I’m Not Scared (Italian)

Miramax continues to mishandle its foreign films in the instance of “I’m Not Scared,” an excellent Italian drama that Miramax for some reason is marketing as a thriller. The film’s poster, which I first saw upon exiting a screening of the film, says, “Secrets. Betrayal. Murder. Who can you trust when everyone’s a suspect?” This has so little to do with the movie’s actual content that I stood there, nonplussed, for several seconds before I realized Miramax and I were talking about the same movie.

For you see, while “I’m Not Scared” does indeed have thriller elements — there is a kidnapping, for example, and a cover-up — its excellence lies in its perspective, which is through the eyes of a 10-year-old boy. Because the boy hardly realizes, at first, that the boy he’s found shackled in a ditch is a kidnap victim, much less that people he knows are responsible for the crime, the thrills and chills are not immediately evident. To the boy, it’s a curious adventure, an interesting thing to have happen during a lazy summer. He’s “not scared” because he doesn’t grasp the full import of everything. He’s only a kid, after all.

It is 1978 in southern Italy, in a rural village populated by poor workers and their children. Michele (Giuseppe Cristiano) and his little sister Maria (Giulia Matturo) wander through the fields with their contemporaries, playing games and looking for mischief. Their new haunt is a dilapidated old shack of a house that is exactly the sort of place kids love to play. It is a tetanus shot waiting to happen.

One day Michele notices a large sheet of metal on the ground, moves it, and finds that it covers a ditch. At the bottom of the ditch is a blanket, and sticking out from under the blanket is a foot. Further investigation yields that the foot belongs to a boy whose other foot is shackled to something. The boy is alive, but weak and hungry, and nearly blind. Michele doesn’t know why he is there, but he vows to bring him something to eat.

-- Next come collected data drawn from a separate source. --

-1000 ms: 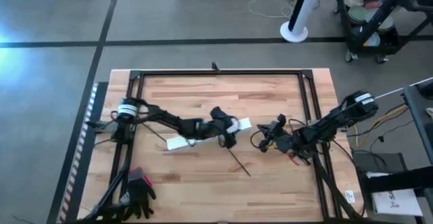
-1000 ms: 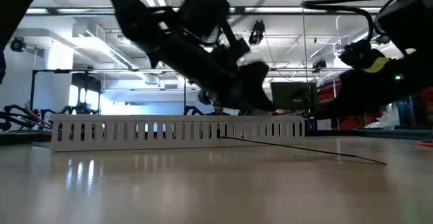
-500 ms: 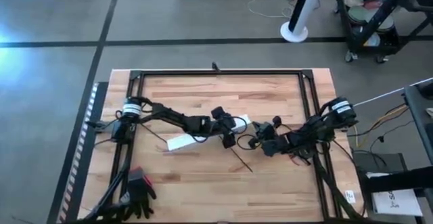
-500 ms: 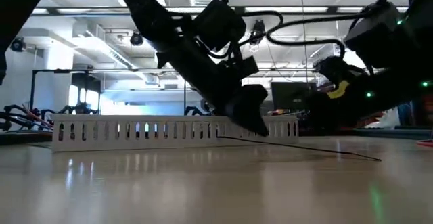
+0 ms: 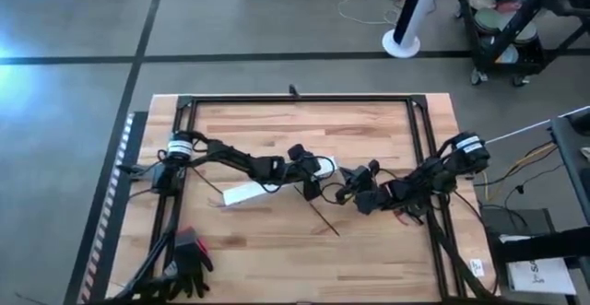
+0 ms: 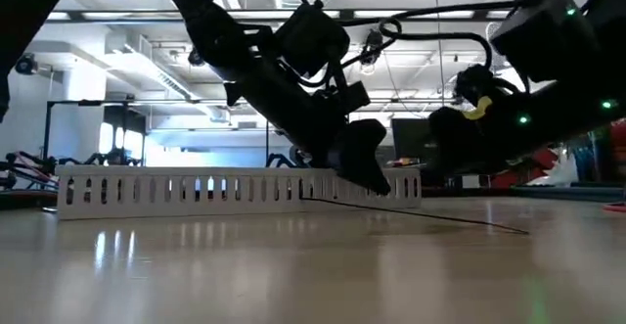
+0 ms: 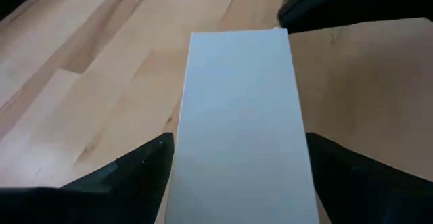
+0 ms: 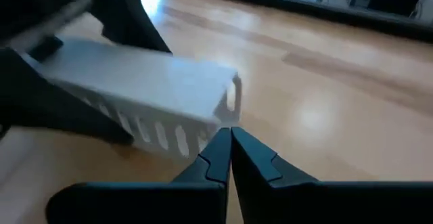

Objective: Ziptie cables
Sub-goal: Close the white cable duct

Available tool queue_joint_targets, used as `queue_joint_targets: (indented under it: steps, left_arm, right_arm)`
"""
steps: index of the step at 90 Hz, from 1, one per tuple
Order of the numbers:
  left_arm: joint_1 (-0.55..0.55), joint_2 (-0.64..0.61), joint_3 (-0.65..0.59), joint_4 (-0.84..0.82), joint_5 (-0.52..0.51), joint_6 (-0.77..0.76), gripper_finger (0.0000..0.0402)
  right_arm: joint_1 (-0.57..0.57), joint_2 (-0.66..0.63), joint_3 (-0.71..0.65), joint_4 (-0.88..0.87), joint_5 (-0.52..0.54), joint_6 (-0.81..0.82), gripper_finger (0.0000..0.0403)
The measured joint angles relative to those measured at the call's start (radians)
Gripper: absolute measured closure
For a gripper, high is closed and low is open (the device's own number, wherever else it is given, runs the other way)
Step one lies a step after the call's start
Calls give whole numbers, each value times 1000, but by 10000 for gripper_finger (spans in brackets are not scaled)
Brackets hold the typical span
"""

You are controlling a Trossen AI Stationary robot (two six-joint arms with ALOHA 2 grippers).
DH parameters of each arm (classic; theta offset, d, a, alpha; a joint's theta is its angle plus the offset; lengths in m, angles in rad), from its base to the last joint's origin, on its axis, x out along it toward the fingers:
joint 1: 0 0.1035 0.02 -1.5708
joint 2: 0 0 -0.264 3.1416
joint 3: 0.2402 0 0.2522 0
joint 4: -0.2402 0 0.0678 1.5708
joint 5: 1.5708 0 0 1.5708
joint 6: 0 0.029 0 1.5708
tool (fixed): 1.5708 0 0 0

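Observation:
A long white slotted strip point(image 5: 277, 183) lies flat on the wooden table, slanting from left-centre to centre. My left gripper point(image 5: 309, 183) is down over the strip near its right end and shut on it. My right gripper point(image 5: 347, 191) hovers just off that end point(image 8: 226, 95), its fingers shut. A thin dark straight strand point(image 5: 324, 220) lies on the table nearer the front. Reddish wires point(image 5: 406, 215) show under my right arm. I cannot tell whether they are the cables. My left gripper pinches the white strip across its width, one finger point(image 7: 139, 173) on each long side point(image 7: 177, 149). The fingers slant down from the table's left. The strip stays flat on the table. My right gripper's shut tips point(image 8: 226, 143) stand at the strip's end; whether they touch it I cannot tell.
A black metal frame point(image 5: 295, 100) runs round the table top. A dark glove point(image 5: 189, 254) lies at the near left corner. Bare wood lies open at the far middle and near middle.
My left gripper has come down onto the white strip, which has shifted a little along the table. My right gripper has moved toward the table's left, closer to the strip's end.

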Motion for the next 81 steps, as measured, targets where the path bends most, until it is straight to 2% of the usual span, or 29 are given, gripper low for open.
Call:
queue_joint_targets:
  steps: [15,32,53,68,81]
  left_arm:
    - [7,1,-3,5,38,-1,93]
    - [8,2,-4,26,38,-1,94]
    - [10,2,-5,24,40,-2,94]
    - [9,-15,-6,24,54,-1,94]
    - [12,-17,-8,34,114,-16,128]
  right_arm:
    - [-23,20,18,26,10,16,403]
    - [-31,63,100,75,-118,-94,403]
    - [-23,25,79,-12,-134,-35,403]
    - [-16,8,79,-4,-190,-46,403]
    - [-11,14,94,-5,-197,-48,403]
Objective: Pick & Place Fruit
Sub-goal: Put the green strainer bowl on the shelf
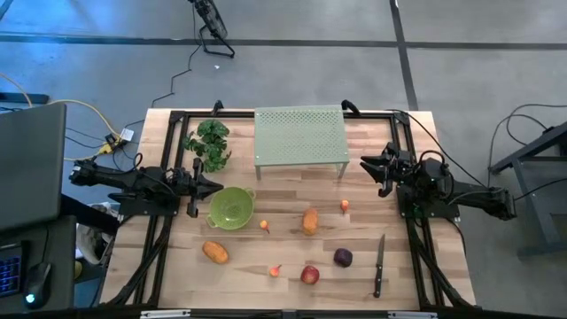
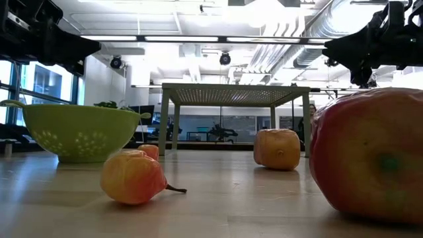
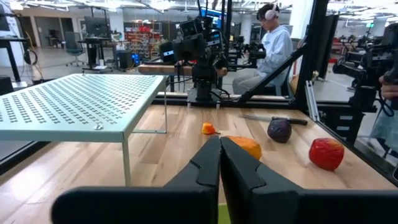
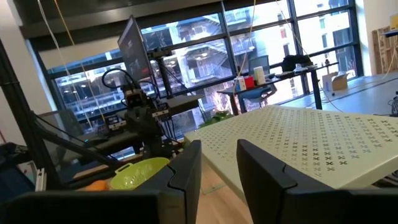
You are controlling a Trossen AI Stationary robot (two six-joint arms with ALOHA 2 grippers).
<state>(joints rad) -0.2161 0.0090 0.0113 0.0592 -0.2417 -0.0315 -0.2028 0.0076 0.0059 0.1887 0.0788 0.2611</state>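
Nothing is picked yet: the fruit [image 1: 309, 221] lies scattered just in front of the green bowl [image 1: 230, 209]. The left gripper [image 1: 208, 185], pinched shut, hovers beside that bowl; the right gripper [image 1: 368, 165], jaws narrow and empty, waits well beyond it. Next, I'd guess, open and descend.

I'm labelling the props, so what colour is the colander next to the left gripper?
Lime green, clearest in the high view: colander.

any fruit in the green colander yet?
No. In the high view the green colander is empty, and the apple, the plum and both orange pieces lie on the table.
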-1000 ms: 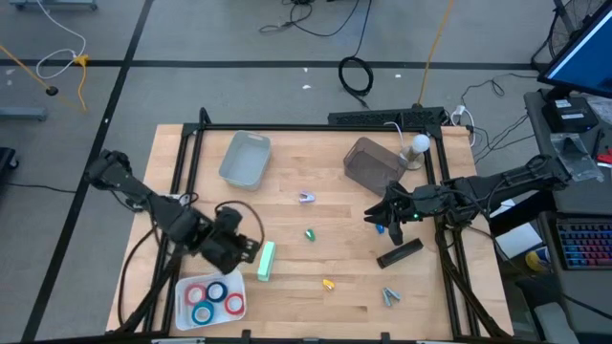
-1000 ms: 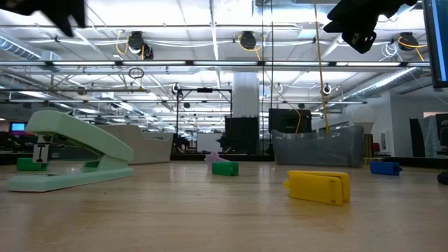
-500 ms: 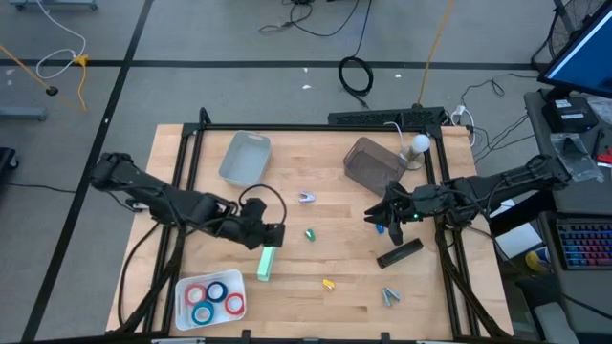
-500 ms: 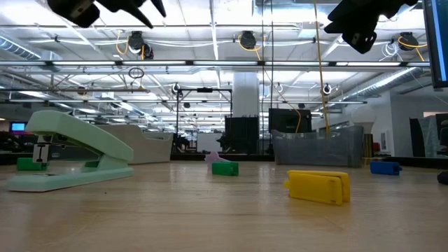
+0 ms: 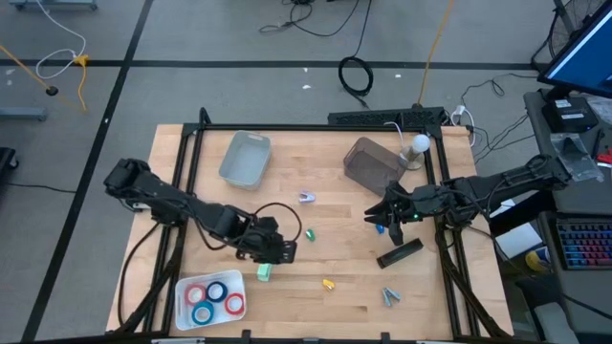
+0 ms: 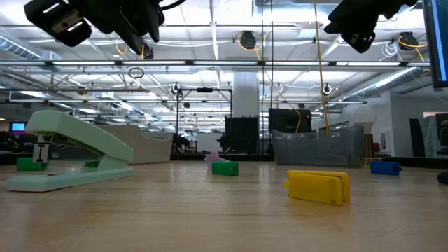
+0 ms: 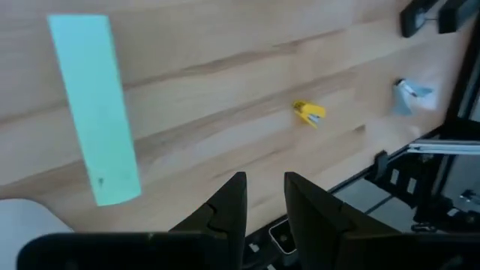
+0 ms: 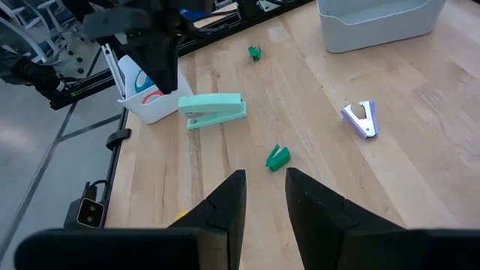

Michele doesn’t tell his beautiful young mother (Aitana Sanchez-Gijon) or his playful, gift-giving father (Dino Abbrescia) about his find. What young boy doesn’t love a secret? He is young enough not to understand all the implications here, and young enough to be sufficiently self-involved not to think of reporting the shackled boy to an adult. Logic is an altogether different thing when you’re young and carefree.

The director is Gabriele Salvatores, whose 1991 film “Mediterraneo” won the Best Foreign Film Oscar. The new film, written by Niccolo Ammaniti and Francesca Marciano from Ammaniti’s novel, brilliantly shows the frivolity of childhood and the joy of summertime — when I saw that old house, a tetanus shot waiting to happen, I yearned for my own childhood summer days that were so often spent exploring such wonderful places. This is an effectively contrasting background against which to set a kidnapping drama, you must admit.

Everything looks different through the eyes of children. Their capacity not to be scared is one of their more admirable traits, when you think about it, and this is an admirable film.

B+ (1 hr., 41 min.; Italian with subtitles; R, some harsh profanity, some violence.)